Roma - C’è stupore sul Colle, e anche un pizzico di irritazione. «Ma come si fa», dicono, a pensare che il capo dello Stato stia tramando contro Berlusconi, quando «ha difeso la sua legittimità» anche dal Financial Times, come ha scritto ieri pure il Giornale? Come è possibile sospettare che proprio lui, «culturalmente ostile» a gabinetti tecnici, di emergenza nazionale o di salute pubblica, stia lavorando per un governissimo? Giorgio Napolitano l’ha detto più volte: «Non esistono governi del presidente. Tutti gli esecutivi che nascono sono politici e parlamentari perché investiti dal voto di fiducia delle Camere».

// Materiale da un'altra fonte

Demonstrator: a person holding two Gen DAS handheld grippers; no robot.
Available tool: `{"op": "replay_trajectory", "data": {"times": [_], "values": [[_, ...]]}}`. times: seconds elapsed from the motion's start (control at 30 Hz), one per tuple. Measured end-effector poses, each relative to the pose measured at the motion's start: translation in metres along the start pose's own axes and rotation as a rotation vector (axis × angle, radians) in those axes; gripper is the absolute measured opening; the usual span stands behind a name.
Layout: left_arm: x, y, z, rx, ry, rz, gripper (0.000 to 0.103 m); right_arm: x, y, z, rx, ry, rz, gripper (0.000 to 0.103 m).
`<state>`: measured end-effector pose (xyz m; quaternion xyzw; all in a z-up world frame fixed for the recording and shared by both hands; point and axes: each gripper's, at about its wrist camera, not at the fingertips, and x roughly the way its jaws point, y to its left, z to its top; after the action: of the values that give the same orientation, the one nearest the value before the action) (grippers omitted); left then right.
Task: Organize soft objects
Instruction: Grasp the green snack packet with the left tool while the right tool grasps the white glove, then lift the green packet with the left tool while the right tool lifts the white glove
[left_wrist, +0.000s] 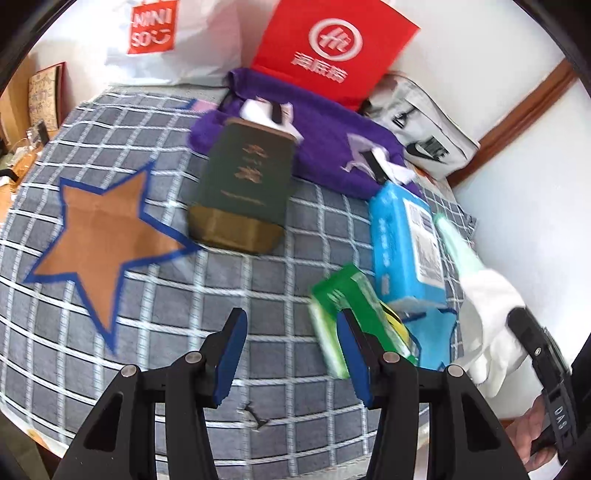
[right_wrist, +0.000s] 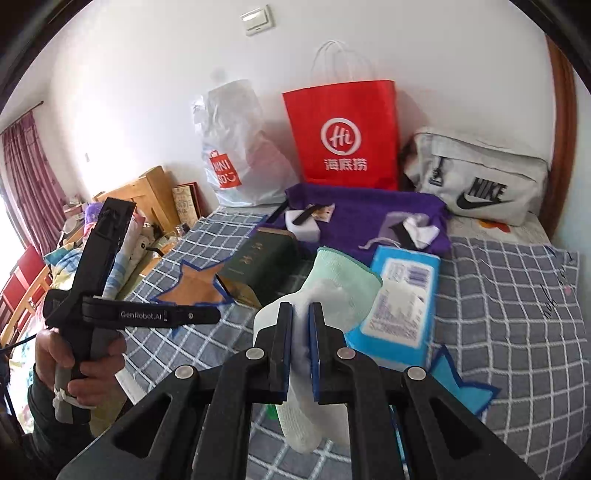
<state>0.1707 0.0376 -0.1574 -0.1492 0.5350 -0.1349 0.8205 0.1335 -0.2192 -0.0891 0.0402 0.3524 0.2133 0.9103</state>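
Left wrist view, far left: brown star patch on the checked bedspread, lower left of frame, nothing on it. Centre: dark green box lying on the cloth, purple cloth behind it at upper centre.

Left gripper, bottom centre: jaws wide apart, nothing between the pads, hanging over bare checked fabric. Just right of its right finger, a green packet, blurred; a blue tissue pack beyond it at centre right.

Far right of that view: white sock with its mint cuff pointing up and away, held off the bed.

Right wrist view: right gripper, bottom centre, pads pinched nearly together on the sock. Sock's long axis runs almost straight along the fingers: mint cuff up and ahead at frame centre, foot end drooping below the jaws toward the bottom edge. Blue star patch at lower right, partly under the tissue pack.

Judgement: the right hand carries the sock, so the placing move is its own. Sock lies right of the left tongs, well clear of them. Destination not evident; both star patches are candidates, the blue one nearer.
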Motion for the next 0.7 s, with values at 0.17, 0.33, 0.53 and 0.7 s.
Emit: {"op": "replay_trajectory", "data": {"times": [0.17,0.33,0.53,0.7], "values": [[0.019,-0.031,-0.018,0.041,-0.001,-0.029,0.049,-0.021,-0.021,-0.032,-0.005,0.012,-0.059,0.009],[0.037,-0.052,-0.028,0.053,-0.004,-0.007,0.049,-0.021,-0.042,-0.068,0.005,0.065,-0.059,0.009],[0.058,-0.057,-0.024,0.02,0.015,0.068,0.049,0.013,-0.064,-0.103,0.039,0.146,-0.08,0.013],[0.061,-0.065,-0.016,0.022,0.003,0.095,0.053,0.036,-0.07,-0.115,0.036,0.205,-0.052,0.017]]}}
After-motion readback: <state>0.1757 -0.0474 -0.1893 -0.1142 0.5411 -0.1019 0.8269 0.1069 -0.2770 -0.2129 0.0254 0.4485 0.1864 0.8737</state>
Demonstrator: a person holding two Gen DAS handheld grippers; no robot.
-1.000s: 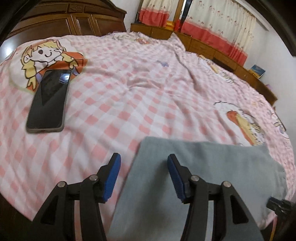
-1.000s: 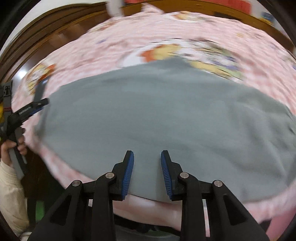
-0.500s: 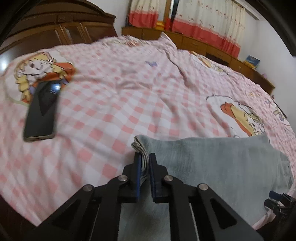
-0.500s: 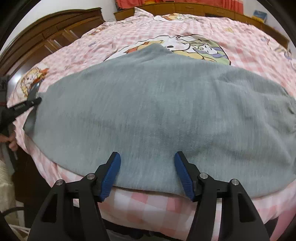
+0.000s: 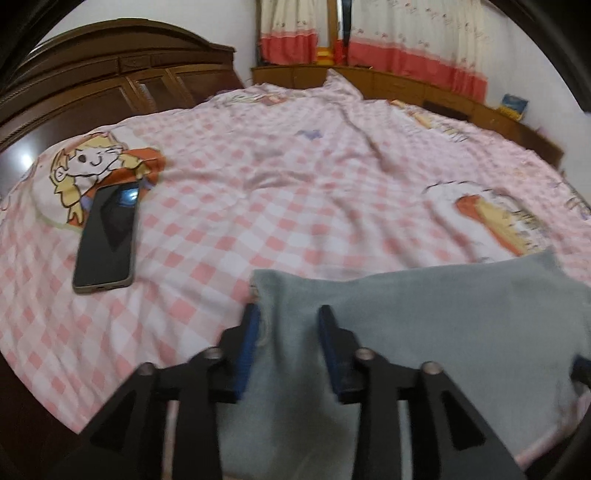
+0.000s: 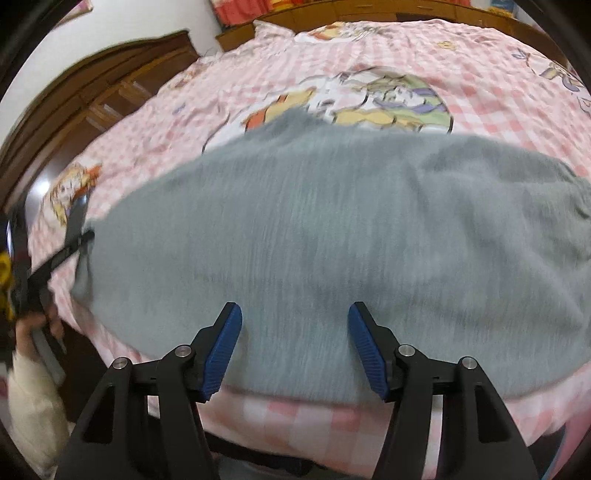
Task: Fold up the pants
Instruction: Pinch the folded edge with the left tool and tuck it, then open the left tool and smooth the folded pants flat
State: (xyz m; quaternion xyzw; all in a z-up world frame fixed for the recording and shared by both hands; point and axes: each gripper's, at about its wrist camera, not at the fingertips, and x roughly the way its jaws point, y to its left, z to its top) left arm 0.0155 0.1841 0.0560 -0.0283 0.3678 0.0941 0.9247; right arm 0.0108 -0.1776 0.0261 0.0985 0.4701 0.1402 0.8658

E la linea non è cambiata nelle ultime ore: il Cavaliere sarà pure in difficoltà o a rischio disarcionamento, ma finché è in carica può e deve governare. Non sarà quindi il presidente della Repubblica a farlo cadere, inutile giocare di sponda sperando che da Napolitano arrivi la spallata decisiva. Intanto non può, perché «non è un re e non ha potestà di revoca»: l’arma più tagliente a sua disposizione, oltre alla solita moral suasion, è un messaggio formale al Parlamento. E soprattutto non vuole, perché ora al Paese «serve stabilità» e il «confronto aperto e concludente per uscire dalla morsa alto debito-bassa crescita che stringe l’Italia».
Dunque occorrono «altre prove di coesione» perché anche dopo la manovra i rischi non sono finiti. E qui scatta l’equivoco che fa perdere la pazienza ai collaboratori del presidente. «È inaccettabile la confusione che viene fatta tra l’appello alla coesione e un’ipotetica voglia di governissimo». Il capo dello Stato, si precisa, «indica un metodo, non una formula politica». È vero, ci sono questioni, come l’economia e certe riforme, che richiedono responsabilità comuni, però «in una democrazia la distinzione dei ruoli tra maggioranza e opposizione è fondamentale».
Il messaggio del Quirinale ha dunque due destinatari. La maggioranza che non si fida di lui, che sospetta manovre, che critica il suo protagonismo e la sua «Repubblica presidenziale» di fatto già insediata.